Statistical analysis

To identify significant differences in induction of YFP+ cell frequencies (within CD45+ cells), TAM serum concentrations and fraction of weight loss between different groups of TAM-treated mice (1.2 mg vs 2.4 mg; 3 mg vs 6 mg) either by IP or PO, we applied mixed model ANOVA tests with repetitive measures (Figs. 1B, 2A–C, 3A, 4A,B). To compare percentages of YFP+ among CD45+ cells in 3 mg TAM PO treated mice between day 5 and other days of measurement, we used non-paired T cells for unpaired samples (Fig. 4C,D). Non-paired samples as presented in Fig. 3C,D were compared using Mann–Whitney test. Survival rate between different groups of mice treated with 3 mg vs 6 mg either IP or PO were compared by Log rank test (Fig. 2D). TAM concentration in different tissues from different experimental groups: 3 mg vs 6 mg treated mice with IP or PO were tested by Mann–Whitney test (Fig. 5A–F).
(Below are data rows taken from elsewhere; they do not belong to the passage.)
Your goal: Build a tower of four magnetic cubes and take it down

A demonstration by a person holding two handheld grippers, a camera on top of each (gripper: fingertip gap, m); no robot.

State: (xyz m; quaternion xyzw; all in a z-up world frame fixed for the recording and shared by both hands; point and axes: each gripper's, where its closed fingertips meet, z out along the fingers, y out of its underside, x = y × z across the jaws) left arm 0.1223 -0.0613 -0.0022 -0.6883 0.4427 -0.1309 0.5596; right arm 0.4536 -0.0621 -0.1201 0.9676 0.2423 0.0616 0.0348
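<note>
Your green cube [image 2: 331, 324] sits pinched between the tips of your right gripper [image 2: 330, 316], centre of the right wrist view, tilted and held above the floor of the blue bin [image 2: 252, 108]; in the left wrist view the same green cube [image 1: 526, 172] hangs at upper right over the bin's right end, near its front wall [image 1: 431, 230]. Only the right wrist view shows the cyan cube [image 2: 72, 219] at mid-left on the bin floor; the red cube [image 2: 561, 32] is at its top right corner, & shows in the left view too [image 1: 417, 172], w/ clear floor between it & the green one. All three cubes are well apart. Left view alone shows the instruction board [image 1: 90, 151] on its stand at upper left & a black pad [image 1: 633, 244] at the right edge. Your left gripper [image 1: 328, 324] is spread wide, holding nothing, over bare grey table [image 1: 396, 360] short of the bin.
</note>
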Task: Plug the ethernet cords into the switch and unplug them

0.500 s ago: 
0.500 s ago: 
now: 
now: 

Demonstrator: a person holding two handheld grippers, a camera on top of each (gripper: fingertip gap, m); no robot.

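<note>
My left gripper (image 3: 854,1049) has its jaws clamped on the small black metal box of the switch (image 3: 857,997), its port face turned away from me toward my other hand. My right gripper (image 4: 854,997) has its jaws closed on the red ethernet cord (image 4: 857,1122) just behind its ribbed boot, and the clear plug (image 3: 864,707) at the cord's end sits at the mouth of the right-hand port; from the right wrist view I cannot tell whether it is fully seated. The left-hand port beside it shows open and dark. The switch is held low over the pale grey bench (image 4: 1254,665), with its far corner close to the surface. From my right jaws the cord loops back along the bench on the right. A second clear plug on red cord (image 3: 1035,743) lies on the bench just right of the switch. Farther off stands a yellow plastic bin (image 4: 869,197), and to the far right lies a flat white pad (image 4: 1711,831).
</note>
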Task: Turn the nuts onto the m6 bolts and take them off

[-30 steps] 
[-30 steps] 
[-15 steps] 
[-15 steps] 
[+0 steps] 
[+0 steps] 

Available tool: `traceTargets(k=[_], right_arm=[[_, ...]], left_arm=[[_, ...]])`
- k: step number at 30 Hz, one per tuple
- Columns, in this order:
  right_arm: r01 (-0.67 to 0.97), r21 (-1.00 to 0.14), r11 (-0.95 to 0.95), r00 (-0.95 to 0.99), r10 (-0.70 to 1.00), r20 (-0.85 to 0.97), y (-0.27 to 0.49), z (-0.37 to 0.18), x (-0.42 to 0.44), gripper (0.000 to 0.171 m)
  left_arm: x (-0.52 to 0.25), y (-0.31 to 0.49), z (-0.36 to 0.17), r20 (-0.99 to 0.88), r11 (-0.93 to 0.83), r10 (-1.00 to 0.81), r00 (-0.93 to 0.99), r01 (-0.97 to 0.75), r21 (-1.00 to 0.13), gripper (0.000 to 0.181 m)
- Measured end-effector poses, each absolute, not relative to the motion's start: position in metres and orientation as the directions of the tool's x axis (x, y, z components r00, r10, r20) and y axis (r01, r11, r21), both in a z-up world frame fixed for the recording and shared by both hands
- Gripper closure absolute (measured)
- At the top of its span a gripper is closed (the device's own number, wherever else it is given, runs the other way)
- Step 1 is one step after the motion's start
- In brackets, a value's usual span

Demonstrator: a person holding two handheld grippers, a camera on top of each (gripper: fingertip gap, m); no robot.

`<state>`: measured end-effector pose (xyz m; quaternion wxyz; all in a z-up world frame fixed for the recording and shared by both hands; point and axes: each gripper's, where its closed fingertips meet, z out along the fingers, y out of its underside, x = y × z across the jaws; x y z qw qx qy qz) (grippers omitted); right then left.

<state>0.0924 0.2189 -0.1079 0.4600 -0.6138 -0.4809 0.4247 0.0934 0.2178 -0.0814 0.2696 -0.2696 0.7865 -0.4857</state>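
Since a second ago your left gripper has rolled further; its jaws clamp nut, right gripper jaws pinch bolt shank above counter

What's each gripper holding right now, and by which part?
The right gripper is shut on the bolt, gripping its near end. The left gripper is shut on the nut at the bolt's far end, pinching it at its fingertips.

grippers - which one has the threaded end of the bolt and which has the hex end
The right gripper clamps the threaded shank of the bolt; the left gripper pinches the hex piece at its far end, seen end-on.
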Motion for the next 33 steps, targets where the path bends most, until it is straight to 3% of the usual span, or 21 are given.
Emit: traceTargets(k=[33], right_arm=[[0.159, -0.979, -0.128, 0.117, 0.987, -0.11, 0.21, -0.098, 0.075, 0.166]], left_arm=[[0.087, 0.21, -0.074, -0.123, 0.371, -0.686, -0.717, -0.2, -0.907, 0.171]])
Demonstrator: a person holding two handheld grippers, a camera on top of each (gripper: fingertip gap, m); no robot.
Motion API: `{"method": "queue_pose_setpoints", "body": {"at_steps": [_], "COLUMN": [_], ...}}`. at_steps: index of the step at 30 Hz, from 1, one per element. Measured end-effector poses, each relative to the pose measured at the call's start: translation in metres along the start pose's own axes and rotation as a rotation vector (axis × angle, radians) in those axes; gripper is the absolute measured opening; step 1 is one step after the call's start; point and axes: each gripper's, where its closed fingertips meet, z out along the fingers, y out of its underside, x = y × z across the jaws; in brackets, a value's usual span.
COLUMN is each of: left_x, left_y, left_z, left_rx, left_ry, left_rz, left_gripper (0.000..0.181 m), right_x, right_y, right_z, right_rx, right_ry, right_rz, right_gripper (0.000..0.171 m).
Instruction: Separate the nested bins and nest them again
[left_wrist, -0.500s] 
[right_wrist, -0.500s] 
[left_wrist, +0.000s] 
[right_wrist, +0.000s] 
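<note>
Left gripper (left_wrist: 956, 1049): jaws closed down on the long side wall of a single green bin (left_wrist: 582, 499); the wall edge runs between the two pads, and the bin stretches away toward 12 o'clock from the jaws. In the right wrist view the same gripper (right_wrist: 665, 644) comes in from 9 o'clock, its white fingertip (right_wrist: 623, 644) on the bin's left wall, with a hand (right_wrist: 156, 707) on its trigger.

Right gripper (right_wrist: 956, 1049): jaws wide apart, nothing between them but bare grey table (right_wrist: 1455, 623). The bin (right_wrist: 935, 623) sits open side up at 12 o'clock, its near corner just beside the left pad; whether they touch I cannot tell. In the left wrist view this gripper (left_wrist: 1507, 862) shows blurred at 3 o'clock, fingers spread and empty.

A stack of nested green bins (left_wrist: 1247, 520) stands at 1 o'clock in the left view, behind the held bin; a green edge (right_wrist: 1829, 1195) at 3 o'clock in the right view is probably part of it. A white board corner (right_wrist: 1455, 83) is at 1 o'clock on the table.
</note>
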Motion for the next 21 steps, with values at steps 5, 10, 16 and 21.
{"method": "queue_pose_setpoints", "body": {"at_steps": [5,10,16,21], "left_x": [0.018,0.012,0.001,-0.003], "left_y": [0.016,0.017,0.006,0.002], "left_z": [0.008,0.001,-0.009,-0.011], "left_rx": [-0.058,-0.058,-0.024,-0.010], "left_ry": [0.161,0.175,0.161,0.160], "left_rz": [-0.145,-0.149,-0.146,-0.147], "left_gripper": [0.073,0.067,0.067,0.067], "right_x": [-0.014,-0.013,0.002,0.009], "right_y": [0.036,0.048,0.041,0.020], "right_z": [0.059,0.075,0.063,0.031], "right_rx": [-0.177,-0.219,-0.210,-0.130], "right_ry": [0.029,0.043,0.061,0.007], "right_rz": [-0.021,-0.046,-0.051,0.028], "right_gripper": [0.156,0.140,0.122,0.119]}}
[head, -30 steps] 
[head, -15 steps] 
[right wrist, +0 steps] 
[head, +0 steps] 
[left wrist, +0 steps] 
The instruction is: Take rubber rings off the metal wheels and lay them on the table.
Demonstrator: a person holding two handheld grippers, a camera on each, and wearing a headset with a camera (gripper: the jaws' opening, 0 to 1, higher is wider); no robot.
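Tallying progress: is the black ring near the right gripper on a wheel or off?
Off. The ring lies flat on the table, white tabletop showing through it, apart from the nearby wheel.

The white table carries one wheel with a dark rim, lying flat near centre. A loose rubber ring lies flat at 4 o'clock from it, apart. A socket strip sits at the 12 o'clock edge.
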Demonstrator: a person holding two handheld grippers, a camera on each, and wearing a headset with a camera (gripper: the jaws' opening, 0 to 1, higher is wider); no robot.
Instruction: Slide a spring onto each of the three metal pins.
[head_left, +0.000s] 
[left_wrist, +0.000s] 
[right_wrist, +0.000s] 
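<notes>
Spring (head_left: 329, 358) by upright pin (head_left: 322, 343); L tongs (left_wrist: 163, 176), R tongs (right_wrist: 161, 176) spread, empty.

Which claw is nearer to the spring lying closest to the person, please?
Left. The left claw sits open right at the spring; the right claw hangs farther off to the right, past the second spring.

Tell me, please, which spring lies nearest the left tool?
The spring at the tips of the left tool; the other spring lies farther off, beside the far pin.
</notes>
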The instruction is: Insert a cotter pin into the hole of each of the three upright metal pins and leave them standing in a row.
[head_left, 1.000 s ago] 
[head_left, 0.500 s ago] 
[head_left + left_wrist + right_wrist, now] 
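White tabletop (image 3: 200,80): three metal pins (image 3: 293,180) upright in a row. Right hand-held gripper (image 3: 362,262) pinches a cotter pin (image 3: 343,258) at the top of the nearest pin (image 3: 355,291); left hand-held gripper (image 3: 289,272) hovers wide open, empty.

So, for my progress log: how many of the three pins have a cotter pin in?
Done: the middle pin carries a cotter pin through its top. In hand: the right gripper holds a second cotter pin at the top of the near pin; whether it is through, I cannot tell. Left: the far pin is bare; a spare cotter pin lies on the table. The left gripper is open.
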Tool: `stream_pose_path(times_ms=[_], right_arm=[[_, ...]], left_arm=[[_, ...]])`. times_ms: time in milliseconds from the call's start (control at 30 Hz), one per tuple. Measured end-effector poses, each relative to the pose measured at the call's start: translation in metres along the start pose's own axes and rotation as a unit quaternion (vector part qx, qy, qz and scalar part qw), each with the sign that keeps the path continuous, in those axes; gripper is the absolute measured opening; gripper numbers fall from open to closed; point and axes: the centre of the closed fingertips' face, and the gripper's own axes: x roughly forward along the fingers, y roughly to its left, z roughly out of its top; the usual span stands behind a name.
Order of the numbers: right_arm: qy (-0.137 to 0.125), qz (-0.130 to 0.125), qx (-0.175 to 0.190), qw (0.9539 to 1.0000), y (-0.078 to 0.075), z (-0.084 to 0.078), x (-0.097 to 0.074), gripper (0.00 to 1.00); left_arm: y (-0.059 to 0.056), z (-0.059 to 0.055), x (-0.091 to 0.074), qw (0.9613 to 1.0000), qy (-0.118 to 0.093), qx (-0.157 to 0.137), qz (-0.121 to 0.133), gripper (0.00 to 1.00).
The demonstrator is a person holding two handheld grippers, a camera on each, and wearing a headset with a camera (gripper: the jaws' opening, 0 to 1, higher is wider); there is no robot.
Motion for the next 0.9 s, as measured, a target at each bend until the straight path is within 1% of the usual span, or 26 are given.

Same test (Mann–Whitney) was applied to identify differences in YFP induction among lymphoid lineage cells (Fig. 6A–E) and myeloid cells (Fig. 6F–K) across different tissues. Statistical analyses were performed on Prism 8, version 8.1.0. *p ≤ 0.05, **p ≤ 0.01, ***p ≤ 0.001, ****p ≤ 0.0001.

Ethics statement

Animal experiments were carried out at the Columbia Center for Translation Immunology, under a protocol reviewed and approved by Columbia’s Institutional Animal Care and Use Committee (IACUC).